FDA Approves First Bionic Eye for the Blind
CLEVELAND –The U.S. Food and Drug Administration has approved the first bionic eye.
The device, Argus II, is an artificial retina that works with a pair of glasses, said Dr. Thomas Steinemann of MetroHealth Medical Center.
Steinemann was on the board that approved the device for use.
The glasses essentially capture an image that’s transmitted to the retina implant, enabling a person to see. The technology will likely cost more than $100,000.
“This is a major seat change because we now have hope, and we now can offer people something.

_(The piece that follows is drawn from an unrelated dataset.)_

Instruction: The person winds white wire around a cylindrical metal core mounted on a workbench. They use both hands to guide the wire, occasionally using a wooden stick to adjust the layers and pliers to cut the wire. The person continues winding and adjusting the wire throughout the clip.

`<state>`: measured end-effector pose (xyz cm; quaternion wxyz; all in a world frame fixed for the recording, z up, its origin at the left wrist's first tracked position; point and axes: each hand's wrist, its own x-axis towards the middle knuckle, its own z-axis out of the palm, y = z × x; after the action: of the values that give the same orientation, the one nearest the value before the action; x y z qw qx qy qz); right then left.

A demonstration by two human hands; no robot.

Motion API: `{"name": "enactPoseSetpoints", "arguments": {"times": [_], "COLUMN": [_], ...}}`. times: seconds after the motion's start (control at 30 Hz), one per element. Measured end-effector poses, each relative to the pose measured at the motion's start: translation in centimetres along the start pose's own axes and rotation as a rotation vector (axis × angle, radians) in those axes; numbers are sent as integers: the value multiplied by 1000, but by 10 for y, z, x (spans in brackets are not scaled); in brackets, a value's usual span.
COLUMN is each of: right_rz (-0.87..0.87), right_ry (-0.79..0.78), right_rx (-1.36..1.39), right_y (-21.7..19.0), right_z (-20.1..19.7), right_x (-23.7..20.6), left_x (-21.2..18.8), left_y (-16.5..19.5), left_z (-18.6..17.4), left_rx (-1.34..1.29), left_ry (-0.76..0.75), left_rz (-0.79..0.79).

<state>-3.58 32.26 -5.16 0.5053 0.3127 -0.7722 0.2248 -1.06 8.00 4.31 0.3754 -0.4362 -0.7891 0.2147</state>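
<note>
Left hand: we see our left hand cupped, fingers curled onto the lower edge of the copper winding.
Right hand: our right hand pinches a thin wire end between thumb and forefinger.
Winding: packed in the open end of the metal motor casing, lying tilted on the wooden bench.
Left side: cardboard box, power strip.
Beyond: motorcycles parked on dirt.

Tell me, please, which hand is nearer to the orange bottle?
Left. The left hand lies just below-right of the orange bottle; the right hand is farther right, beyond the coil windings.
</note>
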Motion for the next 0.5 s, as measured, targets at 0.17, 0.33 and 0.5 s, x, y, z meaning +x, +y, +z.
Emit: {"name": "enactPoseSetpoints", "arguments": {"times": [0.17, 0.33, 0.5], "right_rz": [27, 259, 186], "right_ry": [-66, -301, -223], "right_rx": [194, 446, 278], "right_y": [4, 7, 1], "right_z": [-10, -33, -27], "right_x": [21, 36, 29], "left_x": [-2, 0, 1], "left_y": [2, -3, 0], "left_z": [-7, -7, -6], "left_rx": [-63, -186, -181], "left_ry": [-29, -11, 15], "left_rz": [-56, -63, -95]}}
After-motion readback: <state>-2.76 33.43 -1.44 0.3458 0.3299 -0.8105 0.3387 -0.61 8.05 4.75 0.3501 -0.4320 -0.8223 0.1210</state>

Something is better than nothing, and nothing by that, I mean, they have such limited vision, profound loss of vision, that most of these patients can only see shadows,” Steinemann said.
The device has been tested over the past 10 years in three clinical trials.
However, Steinemann said it is only able to restore some vision to people with a rare genetic disorder, retinitis pigmentosa, an inherited disease that affects nearly 100,000 people nationwide.
In those trials, Steinemann said people were able to see things like crosswalks, images of people and large letters and numbers.
He expects, as the technology improves, it will vastly improve the quality of life of patients.
“We’re just at the beginning. It’s an exciting technology, it’s an expensive technology,” he said. “From an investigator’s standpoint, from somebody who’s followed this through the Food and Drug Administration, it’s an exciting technology. It’s a lot of hope, not only for patients with retinitis pigmentosa, but in the future, perhaps for other patients with blinding eye disease.”